В следующих письмах Карамзины несколько раз возвращаются к обсуждению невероятной свадьбы: "Начинаю с темы Дантеса: она была бы неисчерпаемой, если бы я принялась пересказывать тебе все, что говорят, но поскольку к этому нужно прибавить никто ничего не знает - я ограничусь сообщением, что свадьба совершенно серьезно состоится 10/22 января" (письмо С. Н. Карамзиной от 29 декабря 1836 г.). "Завтра, в воскресенье состоится эта удивительная свадьба <…>. Пушкин проигрывает несколько пари, потому что он, изволите видеть, бился об заклад, что эта свадьба один обман и никогда не состоится. Все это по-прежнему странно и необъяснимо…" (письмо С. Н. Карамзиной от 9 января 1837 г.).
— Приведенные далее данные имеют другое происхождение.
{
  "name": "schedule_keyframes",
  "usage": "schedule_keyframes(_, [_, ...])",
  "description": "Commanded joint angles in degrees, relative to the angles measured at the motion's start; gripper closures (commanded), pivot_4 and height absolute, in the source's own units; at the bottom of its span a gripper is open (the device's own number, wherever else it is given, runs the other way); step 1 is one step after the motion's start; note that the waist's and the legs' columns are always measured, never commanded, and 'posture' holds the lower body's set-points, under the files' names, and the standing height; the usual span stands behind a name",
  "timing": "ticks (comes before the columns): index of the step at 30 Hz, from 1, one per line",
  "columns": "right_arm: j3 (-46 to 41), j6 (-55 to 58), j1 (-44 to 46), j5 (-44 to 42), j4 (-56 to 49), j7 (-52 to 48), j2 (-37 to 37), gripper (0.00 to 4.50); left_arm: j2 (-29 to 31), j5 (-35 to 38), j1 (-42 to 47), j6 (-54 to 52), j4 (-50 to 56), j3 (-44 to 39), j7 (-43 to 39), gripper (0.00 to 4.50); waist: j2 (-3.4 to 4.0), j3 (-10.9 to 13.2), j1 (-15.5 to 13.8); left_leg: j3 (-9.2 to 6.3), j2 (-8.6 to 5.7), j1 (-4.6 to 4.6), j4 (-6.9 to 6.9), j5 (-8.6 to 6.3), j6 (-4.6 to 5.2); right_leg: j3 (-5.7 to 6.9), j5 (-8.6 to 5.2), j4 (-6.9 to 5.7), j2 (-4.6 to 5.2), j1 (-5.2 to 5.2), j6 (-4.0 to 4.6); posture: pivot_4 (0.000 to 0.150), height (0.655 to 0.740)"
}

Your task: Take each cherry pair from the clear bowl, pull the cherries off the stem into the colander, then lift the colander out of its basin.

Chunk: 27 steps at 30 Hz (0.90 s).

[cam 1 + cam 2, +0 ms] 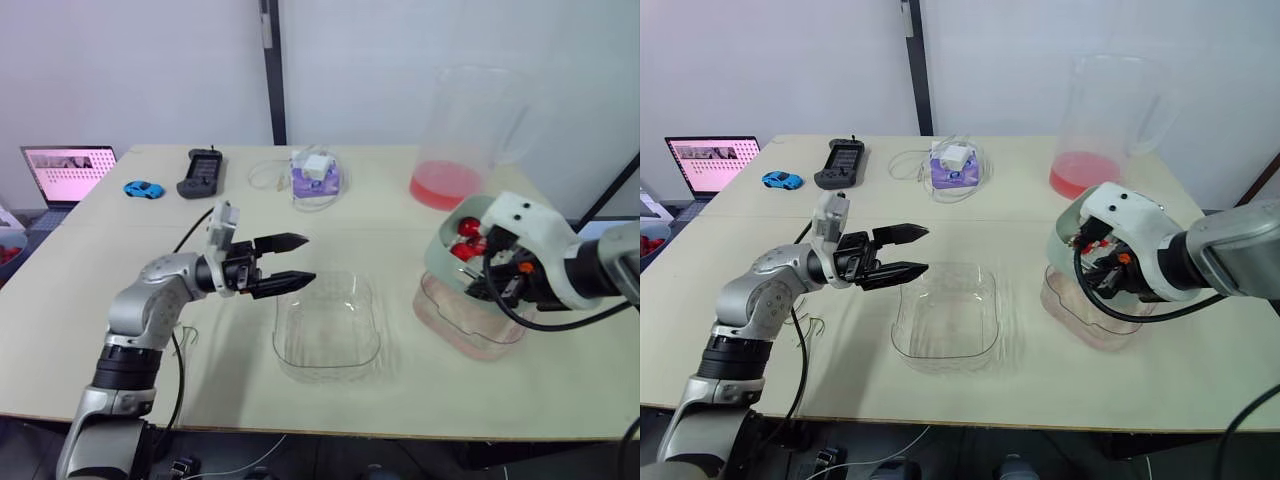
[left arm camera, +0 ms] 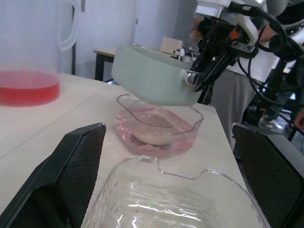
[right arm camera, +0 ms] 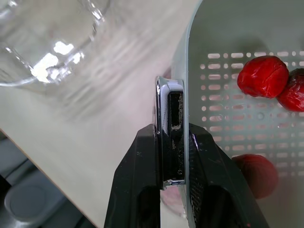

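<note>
Close to us, our left end effector (image 1: 308,258) hangs open, its 2 fingers spread wide just over the left edge of the clear bowl (image 1: 327,335). The bowl sits in the middle of the worktop (image 1: 450,400). To the right, our right end effector (image 3: 172,140) pinches tight on the rim of the colander (image 2: 152,76). The colander is up in the air, tipped, just above the pink basin (image 2: 156,142). Red cherries (image 3: 262,76) lie inside it. Farther back are a jug (image 1: 465,130) of pink water, a purple box (image 1: 315,180), a controller (image 1: 202,172), a toy car (image 1: 144,189) and a laptop (image 1: 68,172).
</note>
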<state>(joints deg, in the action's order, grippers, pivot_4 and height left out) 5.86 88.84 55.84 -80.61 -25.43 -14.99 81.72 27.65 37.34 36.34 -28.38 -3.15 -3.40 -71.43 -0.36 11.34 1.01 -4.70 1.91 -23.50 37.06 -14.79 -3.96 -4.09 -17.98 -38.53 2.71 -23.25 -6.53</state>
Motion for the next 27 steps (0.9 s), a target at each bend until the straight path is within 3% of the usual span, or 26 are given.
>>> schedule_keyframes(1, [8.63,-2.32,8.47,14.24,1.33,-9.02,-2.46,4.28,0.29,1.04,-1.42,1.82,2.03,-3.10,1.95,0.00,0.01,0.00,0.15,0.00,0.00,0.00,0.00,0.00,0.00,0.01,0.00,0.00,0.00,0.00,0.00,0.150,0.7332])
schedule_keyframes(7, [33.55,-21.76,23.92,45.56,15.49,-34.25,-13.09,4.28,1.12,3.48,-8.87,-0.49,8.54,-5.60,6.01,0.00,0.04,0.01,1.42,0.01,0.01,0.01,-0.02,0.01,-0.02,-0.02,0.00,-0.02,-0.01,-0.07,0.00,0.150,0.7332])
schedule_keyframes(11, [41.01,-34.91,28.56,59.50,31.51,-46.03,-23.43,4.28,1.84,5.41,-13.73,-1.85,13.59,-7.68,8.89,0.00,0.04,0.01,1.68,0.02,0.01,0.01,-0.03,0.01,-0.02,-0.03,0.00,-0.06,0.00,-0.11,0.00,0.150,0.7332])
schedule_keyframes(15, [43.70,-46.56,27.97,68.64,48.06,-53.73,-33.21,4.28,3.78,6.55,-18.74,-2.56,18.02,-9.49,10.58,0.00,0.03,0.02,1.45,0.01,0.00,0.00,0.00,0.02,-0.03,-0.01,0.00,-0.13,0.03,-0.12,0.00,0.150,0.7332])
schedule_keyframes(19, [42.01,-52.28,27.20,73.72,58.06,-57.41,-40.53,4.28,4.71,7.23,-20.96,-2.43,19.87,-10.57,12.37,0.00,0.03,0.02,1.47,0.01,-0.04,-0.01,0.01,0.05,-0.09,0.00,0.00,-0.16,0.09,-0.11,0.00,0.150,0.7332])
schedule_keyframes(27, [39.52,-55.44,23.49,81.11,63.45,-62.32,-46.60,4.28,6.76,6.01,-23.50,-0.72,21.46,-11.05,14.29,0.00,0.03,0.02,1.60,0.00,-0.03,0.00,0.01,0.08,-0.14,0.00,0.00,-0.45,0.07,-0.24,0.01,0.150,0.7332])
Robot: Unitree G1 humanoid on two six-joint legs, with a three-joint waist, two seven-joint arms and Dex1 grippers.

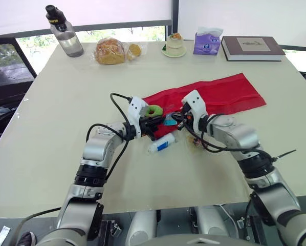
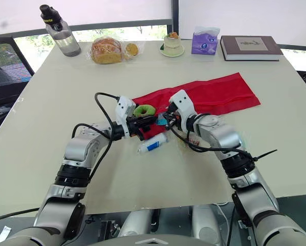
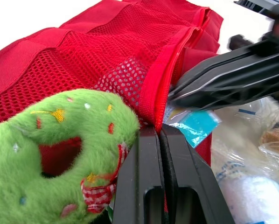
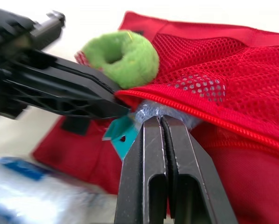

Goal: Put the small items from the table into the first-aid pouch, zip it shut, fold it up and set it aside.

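Observation:
The red mesh first-aid pouch (image 1: 219, 95) lies unfolded across the middle of the table. A green plush ring (image 1: 154, 110) rests on its near left end. My left gripper (image 3: 160, 133) is shut on the red rim of a mesh pocket (image 3: 177, 60), holding it up. From the right, my right gripper (image 4: 160, 122) is shut on a clear packet with a teal label (image 4: 123, 135), at the pocket's mouth under the lifted rim. A white tube with a blue label (image 1: 161, 143) lies on the table just in front of both grippers.
A small clear-wrapped item (image 1: 198, 142) lies under my right wrist. Along the far edge stand a water bottle (image 1: 66, 33), bagged bread (image 1: 111, 51), a cupcake on a plate (image 1: 174, 44), a purple tissue pack (image 1: 208, 41) and a book (image 1: 253, 47).

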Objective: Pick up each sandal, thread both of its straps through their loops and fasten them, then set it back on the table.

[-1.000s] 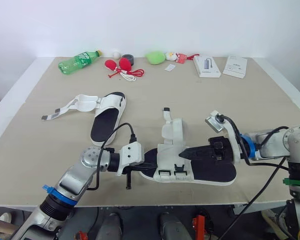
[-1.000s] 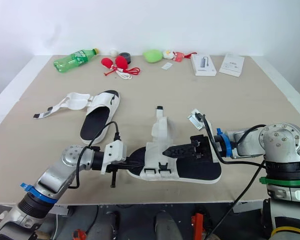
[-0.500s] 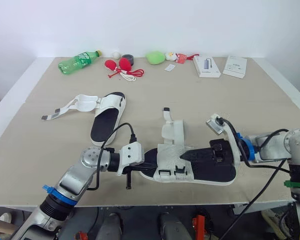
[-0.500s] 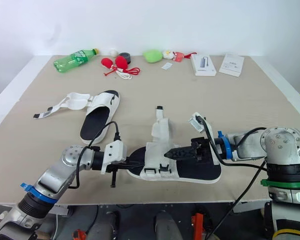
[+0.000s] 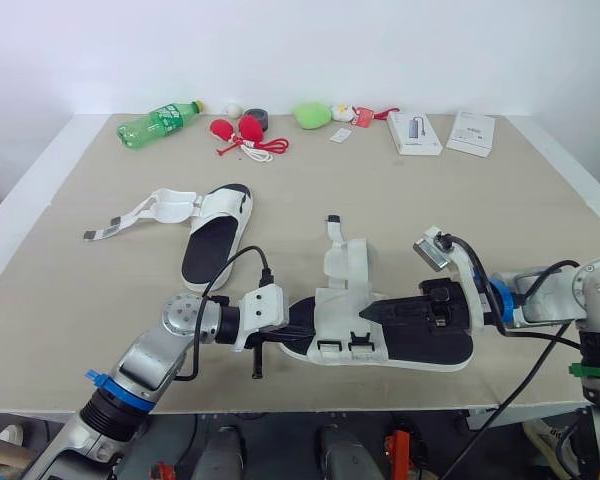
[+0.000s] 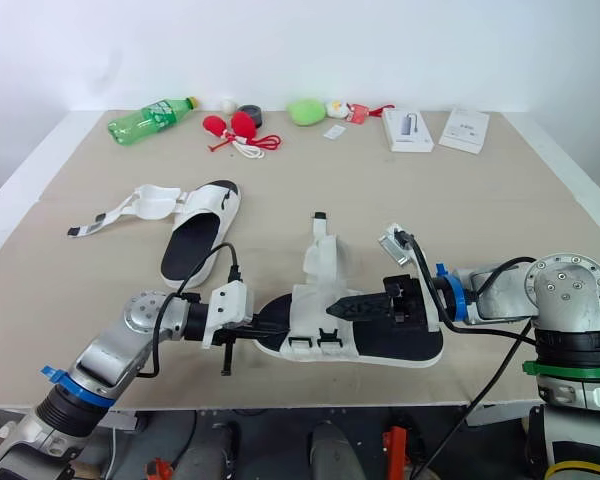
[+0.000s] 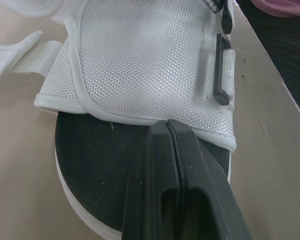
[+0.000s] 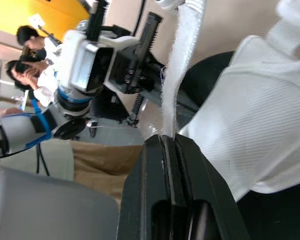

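Right wrist view shows the right gripper (image 8: 169, 139) pinching the white strap (image 8: 182, 75) of the sandal (image 5: 430, 345), which lies at the table's (image 5: 450, 215) near edge under the left gripper's (image 7: 166, 126) closed fingers; a hard pull could slip the strap free.

Along the far edge of the table (image 5: 70, 260), a green soda bottle (image 5: 158, 122) lies at 11 o'clock. Beside it are a white ball (image 5: 234, 107), a dark tape roll (image 5: 256, 117) and two red bulbs (image 5: 240, 129) on a white cord. A green lump (image 5: 309, 114) sits at 12, and two white boxes (image 5: 414, 132) at 1 o'clock.
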Available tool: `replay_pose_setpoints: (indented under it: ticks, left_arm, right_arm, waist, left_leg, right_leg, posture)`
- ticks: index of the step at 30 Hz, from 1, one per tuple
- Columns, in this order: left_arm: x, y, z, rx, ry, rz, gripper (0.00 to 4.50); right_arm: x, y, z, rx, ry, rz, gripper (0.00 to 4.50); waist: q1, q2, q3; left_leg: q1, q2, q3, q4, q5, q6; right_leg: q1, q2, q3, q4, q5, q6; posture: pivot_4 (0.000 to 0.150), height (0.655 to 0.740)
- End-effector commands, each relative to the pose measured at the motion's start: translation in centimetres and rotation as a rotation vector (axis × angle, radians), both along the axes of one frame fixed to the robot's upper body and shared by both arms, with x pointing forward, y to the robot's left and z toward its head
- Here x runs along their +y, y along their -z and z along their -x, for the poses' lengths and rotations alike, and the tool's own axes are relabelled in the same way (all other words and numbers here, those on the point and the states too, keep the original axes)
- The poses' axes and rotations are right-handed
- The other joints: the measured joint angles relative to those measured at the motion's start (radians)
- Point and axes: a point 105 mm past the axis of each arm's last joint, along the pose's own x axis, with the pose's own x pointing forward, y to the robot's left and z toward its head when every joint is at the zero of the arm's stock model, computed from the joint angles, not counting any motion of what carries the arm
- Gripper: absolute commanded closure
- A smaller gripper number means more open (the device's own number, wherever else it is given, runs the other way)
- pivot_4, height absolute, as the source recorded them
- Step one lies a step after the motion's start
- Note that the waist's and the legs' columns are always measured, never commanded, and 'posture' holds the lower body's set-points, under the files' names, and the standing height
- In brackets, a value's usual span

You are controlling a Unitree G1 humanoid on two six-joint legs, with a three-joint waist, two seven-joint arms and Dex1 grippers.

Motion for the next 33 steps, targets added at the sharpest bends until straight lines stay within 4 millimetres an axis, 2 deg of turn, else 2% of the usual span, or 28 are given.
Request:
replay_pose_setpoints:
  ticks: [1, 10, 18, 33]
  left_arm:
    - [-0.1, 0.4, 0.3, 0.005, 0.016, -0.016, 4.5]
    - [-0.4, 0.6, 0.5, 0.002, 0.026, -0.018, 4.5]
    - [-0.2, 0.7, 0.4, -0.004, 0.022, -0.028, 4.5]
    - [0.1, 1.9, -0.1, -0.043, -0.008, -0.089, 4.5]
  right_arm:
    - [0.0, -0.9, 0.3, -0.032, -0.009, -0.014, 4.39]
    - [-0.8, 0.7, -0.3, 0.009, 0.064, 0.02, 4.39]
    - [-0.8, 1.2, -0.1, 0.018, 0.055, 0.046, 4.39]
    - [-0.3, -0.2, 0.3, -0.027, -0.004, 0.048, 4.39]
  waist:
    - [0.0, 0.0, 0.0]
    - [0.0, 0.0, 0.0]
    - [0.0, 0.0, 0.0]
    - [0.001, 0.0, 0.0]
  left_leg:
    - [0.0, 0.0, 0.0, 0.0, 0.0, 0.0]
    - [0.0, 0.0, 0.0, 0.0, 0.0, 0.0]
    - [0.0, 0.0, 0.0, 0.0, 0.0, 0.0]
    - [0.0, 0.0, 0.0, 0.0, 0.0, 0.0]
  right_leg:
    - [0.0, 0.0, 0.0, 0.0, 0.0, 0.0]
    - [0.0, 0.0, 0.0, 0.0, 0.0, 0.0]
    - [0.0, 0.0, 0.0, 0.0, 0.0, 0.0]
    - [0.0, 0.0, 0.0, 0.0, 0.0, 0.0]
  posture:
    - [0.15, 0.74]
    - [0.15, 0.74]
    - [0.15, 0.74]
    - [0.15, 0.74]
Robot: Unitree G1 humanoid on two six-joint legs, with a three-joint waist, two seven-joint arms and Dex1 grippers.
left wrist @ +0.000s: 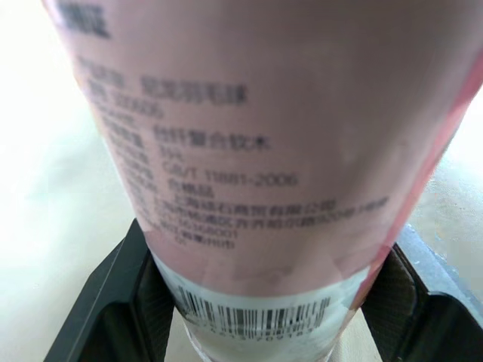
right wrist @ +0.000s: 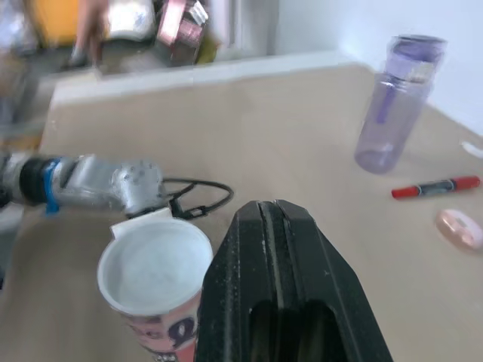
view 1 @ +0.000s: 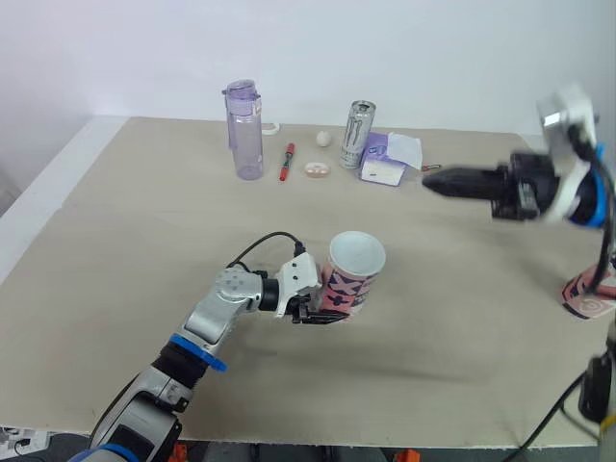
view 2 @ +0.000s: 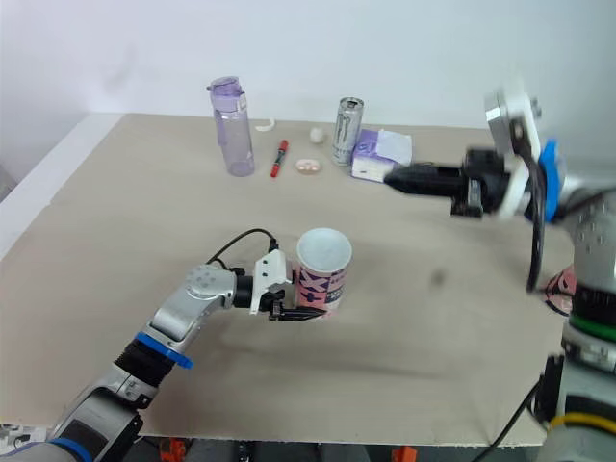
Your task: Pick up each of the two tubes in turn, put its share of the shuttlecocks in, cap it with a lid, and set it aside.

Итак, с одной стороны, полная неожиданность не только для Пушкина, но и для ближайшего к Пушкиным и к Дантесу окружения, а с другой - мгновенное, радостное согласие Екатерины, ее полная уверенность в искренности Дантеса. Почему? Не означает ли это, что существовало "третье лицо", посредник, доверенный человек, который заранее мог подготавливать Екатерину к такому шагу?

Знаменательно одно воспоминание Араповой: "Александра Николаевна рассказывала, что его (Дантеса. - С. Л.) осведомленность относительно их прогулок или выездов была прямо баснословна и служила темой постоянных шуток и догадок сестер.

Раз даже дошло до пари. Как-то утром пришла внезапно мысль поехать в театр. Достав ложу, Александра Николаевна заметила:

- На этот раз Геккерна не будет! Сам не догадается, а никто подсказать не может.

- А тем не менее мы его увидим! - возразила Екатерина Николаевна. - Всякий раз так бывает, давай держать пари!

И на самом деле, не успели мы занять места, как блестящий офицер, звеня шпорами, вошел в партер".

Очевидно, некто очень близкий к Екатерине держал связь с Дантесом, передавал ему все, что происходило в семье Пушкиных. Вероятно, это была Полетика. Но тогда, если предположить, что Идалия была тайной свахой Екатерины и Дантеса, почему все же ее, Полетику, могла устроить эта свадьба? Не оттого ли, что жертвенность Дантеса сулила ей немалые выгоды: сохраняла Идалии (близкой подруге Екатерины) Жоржа, делала их частое общение фактически легальным. Не потому ли согласился Дантес на брак с Екатериной, что именно таким путем он мог сохранить для себя Полетику? Если говорить о "методе" нового обмана, то он прежний, только обманутой в данном случае оказывается Екатерина. "Молодой Геккерн принялся тогда притворно ухаживать за своей будущей женою, вашей теткой Екатериной, - писал Араповой барон Густав Фризенгоф, - он хотел сделать из нее ширму, за которой он достиг бы своих целей".